The new focus on electric vehicles does not signal any kind of retreat on trying to tame the number of cars clogging city streets, according to city officials.
“We definitely want people walking, riding a bike, taking transit any chance that they can get” said Andrea Pratt with Seattle’s Office of Sustainability & Environment. “But for those that can't shift their modes, and really for all other things like diesel, like freight, that [travel] needs to be electrified.”
Freight makes up a large chunk of traffic in Seattle, about one-fourth, according to the Office of Sustainability & Environment. Pratt said the market for electric trucks is not as far along as it is for electric cars.
“I can't mandate electrification or wave a magic wand and say everybody is going to drive EVs now,” she said.
There’s no cost estimate yet for the city’s electric-transportation blueprint or any plan for how to pay for it.

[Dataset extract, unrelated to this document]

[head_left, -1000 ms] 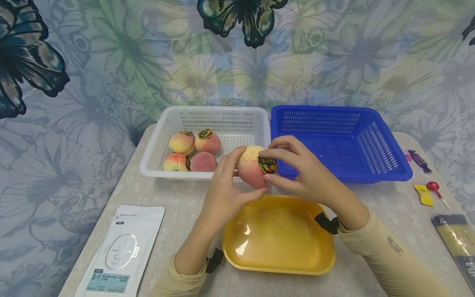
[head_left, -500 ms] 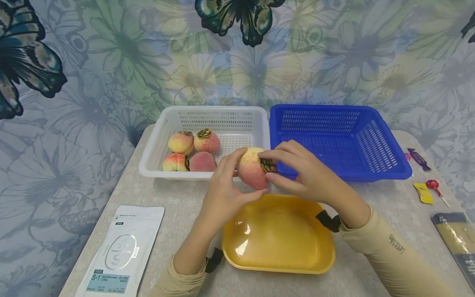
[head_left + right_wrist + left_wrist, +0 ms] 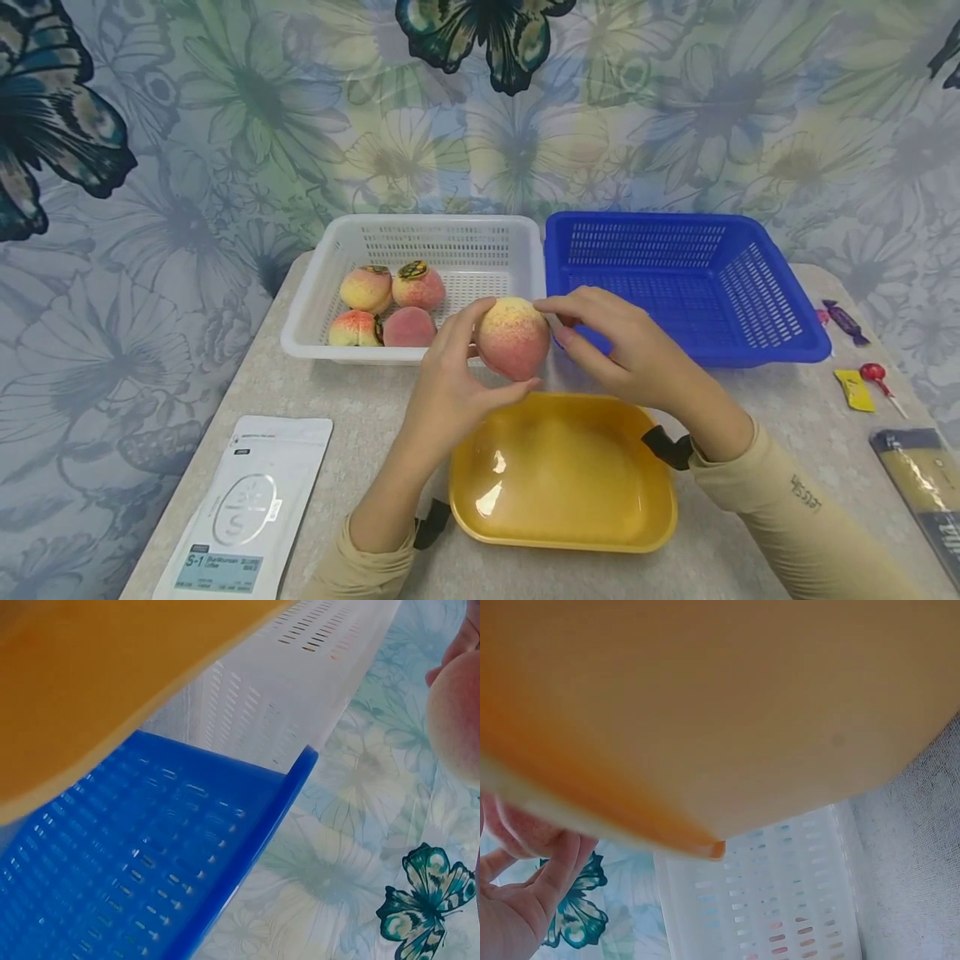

City officials expect to have specific proposals and cost estimates by the end of the year.
Uber and Lyft both committed in 2020 to using only zero-emission vehicles in the United States by 2030.
As of December, electric vehicles and plug-in hybrid vehicles made up 2.4% of all cars registered in the Seattle City Light service area, about twice the statewide average, according to the Electric Power Research Institute.